WORK TASK — The data should be printed again, exactly.

DATA SHOWN —
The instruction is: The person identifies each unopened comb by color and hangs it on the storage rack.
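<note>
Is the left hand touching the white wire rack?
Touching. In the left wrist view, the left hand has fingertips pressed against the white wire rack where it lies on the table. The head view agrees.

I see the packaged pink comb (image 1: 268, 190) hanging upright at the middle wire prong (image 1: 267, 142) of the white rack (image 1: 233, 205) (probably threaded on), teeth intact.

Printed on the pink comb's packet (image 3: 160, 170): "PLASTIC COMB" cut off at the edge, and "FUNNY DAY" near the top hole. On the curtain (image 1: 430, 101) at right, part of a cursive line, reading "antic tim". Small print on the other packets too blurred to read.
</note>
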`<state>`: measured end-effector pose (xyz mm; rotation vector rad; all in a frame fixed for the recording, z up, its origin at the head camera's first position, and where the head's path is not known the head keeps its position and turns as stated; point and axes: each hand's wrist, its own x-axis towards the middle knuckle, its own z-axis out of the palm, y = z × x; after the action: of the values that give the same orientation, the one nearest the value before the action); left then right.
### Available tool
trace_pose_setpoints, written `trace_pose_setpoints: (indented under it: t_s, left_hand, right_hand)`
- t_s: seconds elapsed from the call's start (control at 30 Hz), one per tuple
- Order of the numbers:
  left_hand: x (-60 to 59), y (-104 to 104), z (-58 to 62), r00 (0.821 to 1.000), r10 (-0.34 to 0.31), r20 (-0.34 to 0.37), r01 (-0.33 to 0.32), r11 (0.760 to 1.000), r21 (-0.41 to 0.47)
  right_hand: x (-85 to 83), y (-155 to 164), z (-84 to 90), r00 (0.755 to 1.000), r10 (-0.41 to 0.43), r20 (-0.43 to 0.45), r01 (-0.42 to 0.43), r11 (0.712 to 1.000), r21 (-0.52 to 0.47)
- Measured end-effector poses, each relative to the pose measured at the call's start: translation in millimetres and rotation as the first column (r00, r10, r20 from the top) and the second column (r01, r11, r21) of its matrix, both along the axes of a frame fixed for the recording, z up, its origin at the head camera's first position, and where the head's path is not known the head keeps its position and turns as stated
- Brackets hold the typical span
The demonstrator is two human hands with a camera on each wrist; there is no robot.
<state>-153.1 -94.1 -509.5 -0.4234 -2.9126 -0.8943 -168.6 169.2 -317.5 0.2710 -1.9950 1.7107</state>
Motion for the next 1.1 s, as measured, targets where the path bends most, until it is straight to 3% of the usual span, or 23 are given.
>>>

SOLVED PROBLEM —
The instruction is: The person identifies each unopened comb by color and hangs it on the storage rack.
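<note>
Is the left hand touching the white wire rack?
Touching. In the left wrist view, the left hand has fingertips pressed against the white wire rack where it lies on the table. The head view agrees.

I see the packaged pink comb (image 1: 268, 190) hanging upright at the middle wire prong (image 1: 267, 142) of the white rack (image 1: 233, 205) (probably threaded on), teeth intact.

Printed on the pink comb's packet (image 3: 160, 170): "PLASTIC COMB" cut off at the edge, and "FUNNY DAY" near the top hole. On the curtain (image 1: 430, 101) at right, part of a cursive line, reading "antic tim". Small print on the other packets too blurred to read.
</note>
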`<state>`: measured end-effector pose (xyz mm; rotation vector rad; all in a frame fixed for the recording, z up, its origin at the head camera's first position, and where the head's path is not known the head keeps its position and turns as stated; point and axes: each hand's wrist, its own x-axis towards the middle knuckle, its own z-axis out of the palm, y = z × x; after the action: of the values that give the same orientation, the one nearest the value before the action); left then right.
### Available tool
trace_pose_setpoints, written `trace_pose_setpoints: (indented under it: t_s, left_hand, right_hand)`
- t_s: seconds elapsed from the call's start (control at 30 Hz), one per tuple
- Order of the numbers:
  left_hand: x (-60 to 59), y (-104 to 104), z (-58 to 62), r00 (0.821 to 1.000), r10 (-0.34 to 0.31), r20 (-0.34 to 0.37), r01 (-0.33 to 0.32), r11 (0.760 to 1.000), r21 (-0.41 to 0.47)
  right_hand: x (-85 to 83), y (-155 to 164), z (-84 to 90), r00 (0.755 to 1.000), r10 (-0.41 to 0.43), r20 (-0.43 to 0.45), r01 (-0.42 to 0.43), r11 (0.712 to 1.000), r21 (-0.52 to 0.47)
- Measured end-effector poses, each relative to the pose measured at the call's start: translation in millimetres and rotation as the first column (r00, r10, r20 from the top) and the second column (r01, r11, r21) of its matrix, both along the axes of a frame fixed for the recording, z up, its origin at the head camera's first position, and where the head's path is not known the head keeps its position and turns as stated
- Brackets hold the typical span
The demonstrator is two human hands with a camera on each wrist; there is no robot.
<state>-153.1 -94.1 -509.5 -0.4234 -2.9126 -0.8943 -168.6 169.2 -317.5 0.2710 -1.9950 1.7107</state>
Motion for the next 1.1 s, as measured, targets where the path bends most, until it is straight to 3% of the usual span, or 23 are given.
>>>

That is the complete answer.